» **YOUR INSTRUCTIONS**
All the lines below need to be transcribed exactly. Pictures get left out.

━━━━━━━━━━━━━━━━━━━━━━━━━━━━━━

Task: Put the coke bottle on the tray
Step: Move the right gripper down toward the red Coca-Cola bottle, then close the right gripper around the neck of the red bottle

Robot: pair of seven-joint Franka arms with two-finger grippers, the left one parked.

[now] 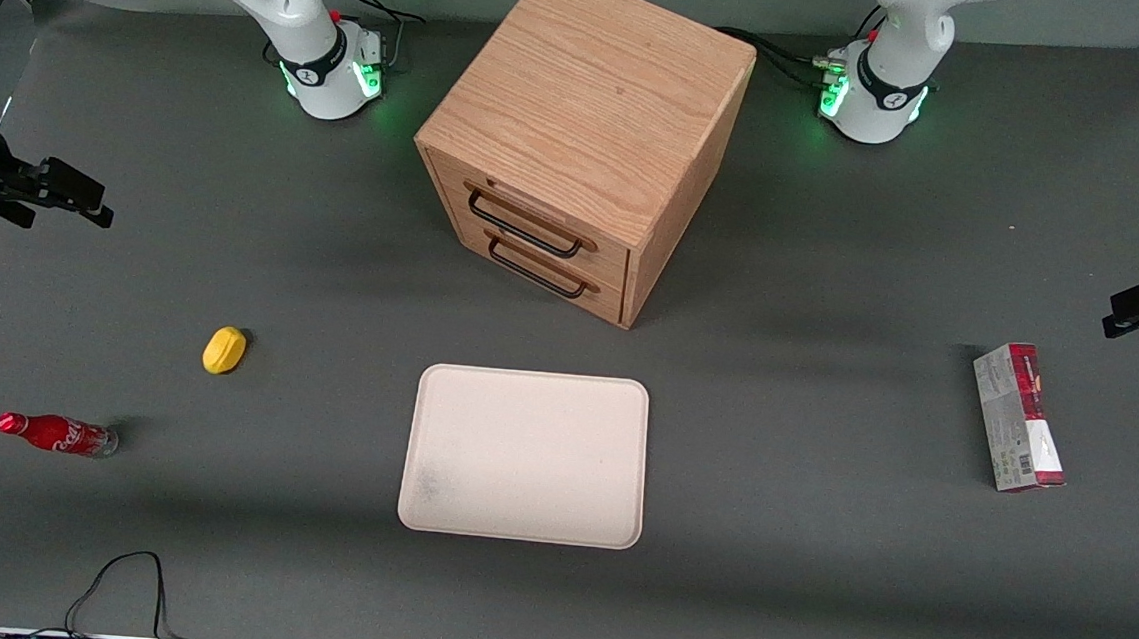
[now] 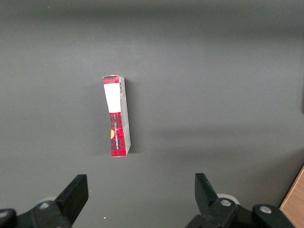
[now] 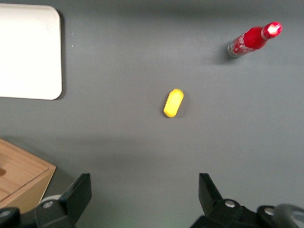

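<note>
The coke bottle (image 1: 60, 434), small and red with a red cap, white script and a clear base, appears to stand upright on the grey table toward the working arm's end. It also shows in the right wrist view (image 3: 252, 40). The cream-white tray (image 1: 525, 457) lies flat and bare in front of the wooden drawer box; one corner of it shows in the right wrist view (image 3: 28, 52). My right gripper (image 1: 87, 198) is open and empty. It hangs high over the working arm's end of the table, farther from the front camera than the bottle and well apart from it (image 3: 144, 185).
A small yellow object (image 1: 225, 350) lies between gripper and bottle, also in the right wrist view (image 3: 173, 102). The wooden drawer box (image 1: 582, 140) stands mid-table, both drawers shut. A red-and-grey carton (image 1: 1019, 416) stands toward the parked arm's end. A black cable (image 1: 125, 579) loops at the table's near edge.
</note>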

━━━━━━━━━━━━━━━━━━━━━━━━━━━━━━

» **FINISHED EXERCISE**
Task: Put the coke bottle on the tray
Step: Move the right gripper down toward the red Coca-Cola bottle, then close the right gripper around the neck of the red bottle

Robot: pair of seven-joint Franka arms with two-finger grippers, the left one parked.

[now] 
[now] 
[now] 

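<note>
The coke bottle (image 1: 60, 434), small and red with a red cap, white script and a clear base, appears to stand upright on the grey table toward the working arm's end. It also shows in the right wrist view (image 3: 252, 40). The cream-white tray (image 1: 525, 457) lies flat and bare in front of the wooden drawer box; one corner of it shows in the right wrist view (image 3: 28, 52). My right gripper (image 1: 87, 198) is open and empty. It hangs high over the working arm's end of the table, farther from the front camera than the bottle and well apart from it (image 3: 144, 185).
A small yellow object (image 1: 225, 350) lies between gripper and bottle, also in the right wrist view (image 3: 173, 102). The wooden drawer box (image 1: 582, 140) stands mid-table, both drawers shut. A red-and-grey carton (image 1: 1019, 416) stands toward the parked arm's end. A black cable (image 1: 125, 579) loops at the table's near edge.
</note>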

Nothing remains to be added to the exercise.